Organization and Significant Accounting Policies
Government Cash Management Portfolio (the "Portfolio" ) is registered under the Investment Company Act of 1940, as amended (the "1940 Act" ), as an open-end management investment company organized as a New York trust.
The Portfolio is a master fund; A master/feeder fund structure is one in which a fund (a "feeder fund" ), instead of investing directly in a portfolio of securities, invests most or all of its investment assets in a separate registered investment company (the "master fund" ) with substantially the same investment objective and policies as the feeder fund. Such a structure permits the pooling of assets of two or more feeder funds, preserving separate identities or distribution channels at the feeder fund level. The Portfolio may have several feeder funds, including affiliated DWS feeder funds and unaffiliated feeder funds, with a significant ownership percentage of the Portfolio's net assets. Investment activities of these feeder funds could have a material impact on the Portfolio. As of December 31, 2025, DWS Government Money Market Series owned approximately 99.4% of the Portfolio.
The Portfolio's financial statements are prepared in accordance with accounting principles generally accepted in the United States of America ("U.S. GAAP" ) which require the use of management estimates. Actual results could differ from those estimates. Subsequent events, if any, through the date that the financial statements were issued have been evaluated in the preparation of the financial statements. The Portfolio qualifies as an investment company under Topic 946 of Accounting Standards Codification of U.S. GAAP. The policies described below are followed consistently by the Portfolio in the preparation of its financial statements.
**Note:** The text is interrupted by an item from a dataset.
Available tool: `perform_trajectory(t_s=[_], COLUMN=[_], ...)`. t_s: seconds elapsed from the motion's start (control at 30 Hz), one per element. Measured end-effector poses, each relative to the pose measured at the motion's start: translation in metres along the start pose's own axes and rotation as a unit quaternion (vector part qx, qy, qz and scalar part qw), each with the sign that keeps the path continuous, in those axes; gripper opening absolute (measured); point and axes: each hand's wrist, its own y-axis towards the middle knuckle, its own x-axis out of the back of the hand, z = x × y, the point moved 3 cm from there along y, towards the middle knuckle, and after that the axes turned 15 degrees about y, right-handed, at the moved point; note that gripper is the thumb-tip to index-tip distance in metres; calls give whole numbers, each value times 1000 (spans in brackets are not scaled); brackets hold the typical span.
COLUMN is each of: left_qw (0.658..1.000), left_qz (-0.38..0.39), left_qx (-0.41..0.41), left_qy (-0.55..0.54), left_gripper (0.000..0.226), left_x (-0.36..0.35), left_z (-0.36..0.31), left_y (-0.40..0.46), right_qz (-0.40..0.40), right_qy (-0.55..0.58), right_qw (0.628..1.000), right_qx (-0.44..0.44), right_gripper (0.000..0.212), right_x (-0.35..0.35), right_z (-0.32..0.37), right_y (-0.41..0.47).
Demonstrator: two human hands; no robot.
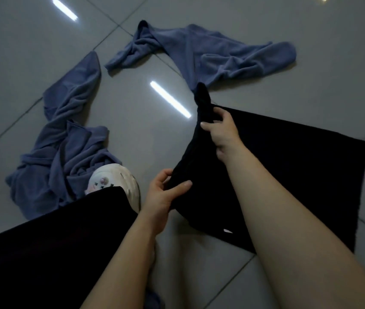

Security Valuation. Various inputs are used in determining the value of the Portfolio's investments. These inputs are summarized in three broad levels. Level 1 includes quoted prices in active markets for identical securities. Level 2 includes other significant observable inputs (including quoted prices for similar securities, interest rates, prepayment speeds and credit risk). Level 3 includes significant unobservable inputs (including the Portfolio's own assumptions in determining the fair value of investments). The level assigned to the securities valuations may not be an indication of the risk or liquidity associated with investing in those securities.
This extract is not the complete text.